Java _______________________ 0 - 2 producers 2 consumers: 4,782,614 ops/sec - MapsPerfTest 1 - 2 producers 2 consumers: 4,194,545 ops/sec - MapsPerfTest 2 - 2 producers 2 consumers: 4,726,670 ops/sec - MapsPerfTest 3 - 2 producers 2 consumers: 5,339,190 ops/sec - MapsPerfTest 4 - 2 producers 2 consumers: 4,952,414 ops/sec - MapsPerfTest Cliff's ______________________ 0 - 2 producers 2 consumers: 23,030,573 ops/sec - MapsPerfTest 1 - 2 producers 2 consumers: 31,244,208 ops/sec - MapsPerfTest 2 - 2 producers 2 consumers: 30,630,539 ops/sec - MapsPerfTest 3 - 2 producers 2 consumers: 28,825,699 ops/sec - MapsPerfTest 4 - 2 producers 2 consumers: 26,588,300 ops/sec - MapsPerfTest Long2ObjectMap (FastUtil) ______________________ 0 - 2 producers 2 consumers: 5,569,578 ops/sec - MapsPerfTest 1 - 2 producers 2 consumers: 5,940,526 ops/sec - MapsPerfTest 2 - 2 producers 2 consumers: 5,883,532 ops/sec - MapsPerfTest 3 - 2 producers 2 consumers: 5,798,396 ops/sec - MapsPerfTest 4 - 2 producers 2 consumers: 5,537,185 ops/sec - MapsPerfTest
Using JMH Approach 1
2 consumers, 2 producers. Map is initially empty. Producers execute put with random long 0-10. Consumer are removing with random long 0-10.
[java] Benchmark Mode Samples Score Error Units [java] i.n.i.ThreadSafeMapsPerfTest.concurrentHashMap thrpt 5 17205.845 ± 1549.392 ops/ms [java] i.n.i.ThreadSafeMapsPerfTest.concurrentHashMap:putChm thrpt 5 8031.802 ± 627.409 ops/ms [java] i.n.i.ThreadSafeMapsPerfTest.concurrentHashMap:removeChm thrpt 5 9174.043 ± 938.380 ops/ms [java] i.n.i.ThreadSafeMapsPerfTest.nonBlockingHashMapLong thrpt 5 22120.230 ± 1674.090 ops/ms [java] i.n.i.ThreadSafeMapsPerfTest.nonBlockingHashMapLong:putNbhml thrpt 5 10369.226 ± 505.723 ops/ms [java] i.n.i.ThreadSafeMapsPerfTest.nonBlockingHashMapLong:removeNbhml thrpt 5 11751.004 ± 1391.759 ops/ms
Using JMH Approach 2
3 threads.. Map is filled with 1000 elements. Each tread removes the element with random 0-1000 remove and then puts back the removed element to the map right away with same key.
[java] Benchmark Mode Samples Score Error Units [java] i.n.i.ThreadSafeMapsPerfTest.concurrentHashMap thrpt 5 16033.299 ± 642.117 ops/ms [java] i.n.i.ThreadSafeMapsPerfTest.nonBlockingHashMapLong thrpt 5 27084.222 ± 323.981 ops/ms
Saving With NonBlockingHashMapLong
Taking the map sizes reported by the indexing structure, we can easily check what is the expected size of indexing structure if the map would be changed to NonBlockingHashMapLong:
Map # | Number of elements | App. CocnurrentHashMap size | App. NonBlockingHashMapSize |
---|---|---|---|
1 | 17245 | 1,380,273 | 478,677 |
2 | 300778 | 24,073,989 | 8,348,829 |
3 | 4554 | 364,497 | 126,407 |
4 | 32965 | 2,638,487 | 915,024 |
5 | 644 | 51,721 | 18,348 |
6 | 10604 | 848,734 | 294,339 |
7 | 598 | 48,026 | 17,038 |
8 | 10604 | 848,734 | 294,339 |
Total | 377992 | 30,254,461 | 10,493,001 |
As seen with change to high scale lib we would gain the storage optimization of almost 20MB (for given example), or decrease of 67%.

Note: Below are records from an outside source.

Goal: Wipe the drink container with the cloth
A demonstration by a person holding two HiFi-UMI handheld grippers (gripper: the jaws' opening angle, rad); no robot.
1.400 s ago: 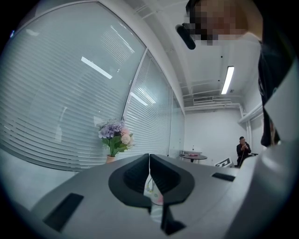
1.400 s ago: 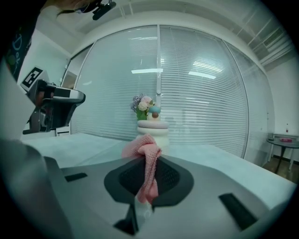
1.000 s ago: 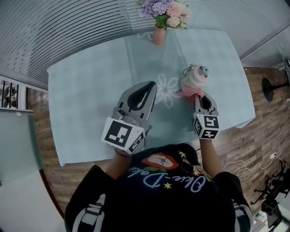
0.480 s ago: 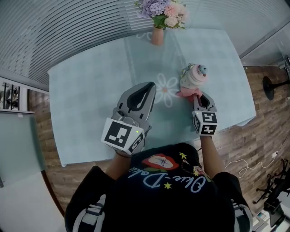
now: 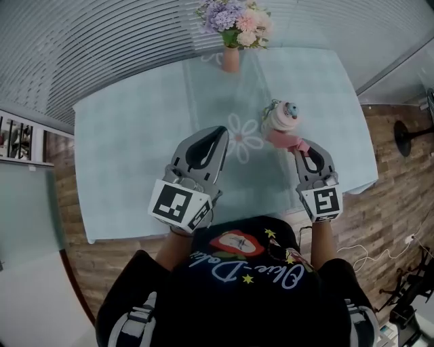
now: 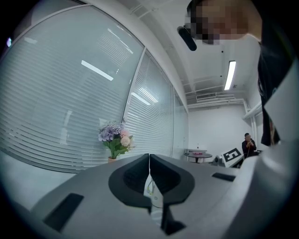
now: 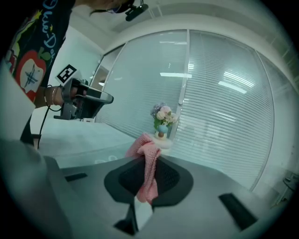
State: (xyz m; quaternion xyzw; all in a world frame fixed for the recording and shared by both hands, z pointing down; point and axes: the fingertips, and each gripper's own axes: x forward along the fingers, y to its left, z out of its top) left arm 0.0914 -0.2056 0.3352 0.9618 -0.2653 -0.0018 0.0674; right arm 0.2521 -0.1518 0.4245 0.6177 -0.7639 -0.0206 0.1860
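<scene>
table (image 5: 135, 135): it fills the middle of the head view. everything on it sits a little further left than a second ago, and it all shifts together, so i put that down to your head and not to the things.
left gripper (image 5: 220, 130): there is no real change. it hovers at centre frame over bare table, and in its own view (image 6: 149, 161) the jaws are pressed together on nothing.
right gripper (image 5: 299, 144): this is what has changed. its marker cube has swung out toward the lower right, so the body now slants in at the container from further back. the jaws are clamped on the cloth (image 7: 142, 147), which sticks up out of them in the right gripper view.
meaning for the task: this looks like one stroke of the wipe along the near side of the base. the top and far side probably remain.
vase (image 5: 230, 59): it stands at the top centre of the frame and holds a bunch of flowers (image 5: 234, 17) in purple and pink. it is well apart from your work.
drink container (image 5: 280, 116): it stands upright, right of centre, with its lid on, so you cannot see what is inside.
cloth (image 5: 282, 139): it is pink and bunched against the container's near lower side. you cannot tell how hard it presses.
</scene>
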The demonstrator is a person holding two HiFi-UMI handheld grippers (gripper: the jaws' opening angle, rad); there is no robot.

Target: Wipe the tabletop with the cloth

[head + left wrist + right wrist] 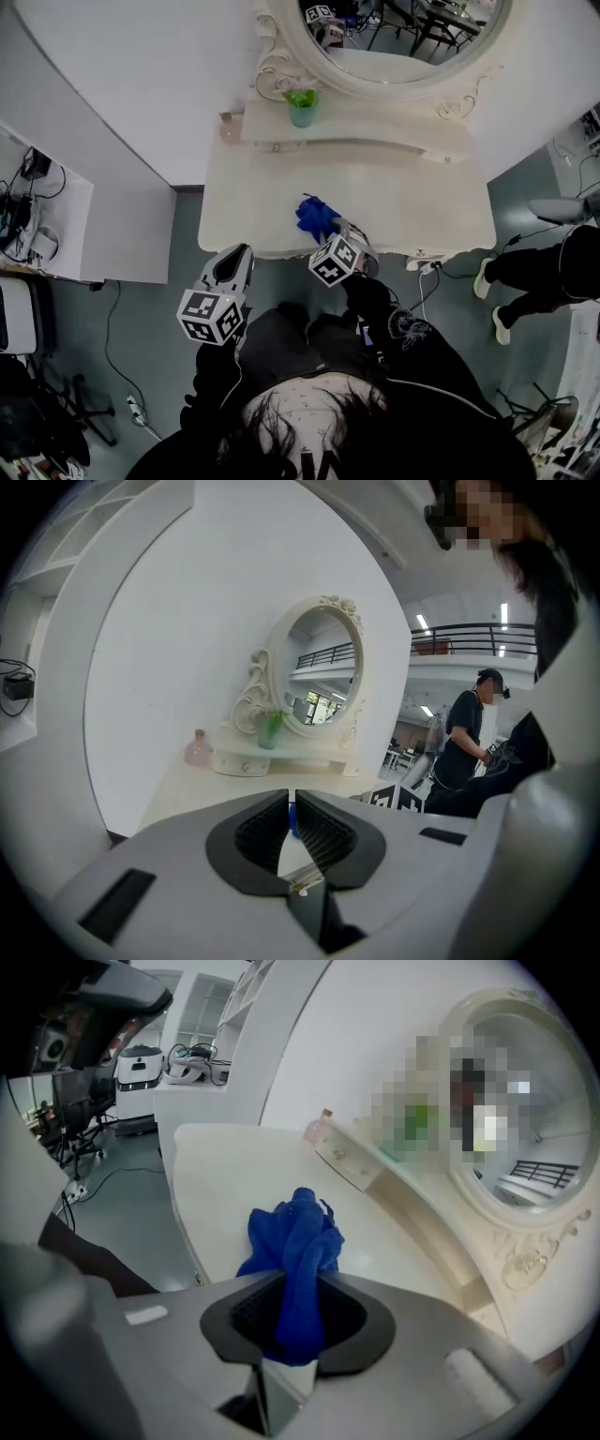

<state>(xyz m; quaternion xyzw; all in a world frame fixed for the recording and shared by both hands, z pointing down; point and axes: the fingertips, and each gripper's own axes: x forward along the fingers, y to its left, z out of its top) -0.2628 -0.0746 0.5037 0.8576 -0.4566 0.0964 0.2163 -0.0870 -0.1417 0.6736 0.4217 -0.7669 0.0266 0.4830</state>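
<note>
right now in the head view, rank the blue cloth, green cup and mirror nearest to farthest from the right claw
1. blue cloth, held in the right claw, front of table
2. green cup, on the back shelf
3. mirror, behind the cup

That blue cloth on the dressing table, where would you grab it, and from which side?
By its bunched-up near end, coming from the table's front edge. The cloth lies in a crumpled heap near that edge of the tabletop, so its gathered folds give the jaws a thick ridge to pinch. The right gripper is shut on that part.
</note>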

Further options to optimize indexing tree size
Simplest option would be to decrease the number of elements indexed. We can re-think on our use-cases and real need to index every single element that is in the buffer (timers and SQLs we often need in aggregated mode only).
The other option to optimize the indexing tree size would be to go away from the maps and implement different structure.
The additional option would be not to map the element ID with the element it self (that's what we store in maps). Because the element ID is only needed for direct element retrieval and this use case we have only for invocation sequences. Thus for everything else we could spare that space by holding the elements in the array list for example.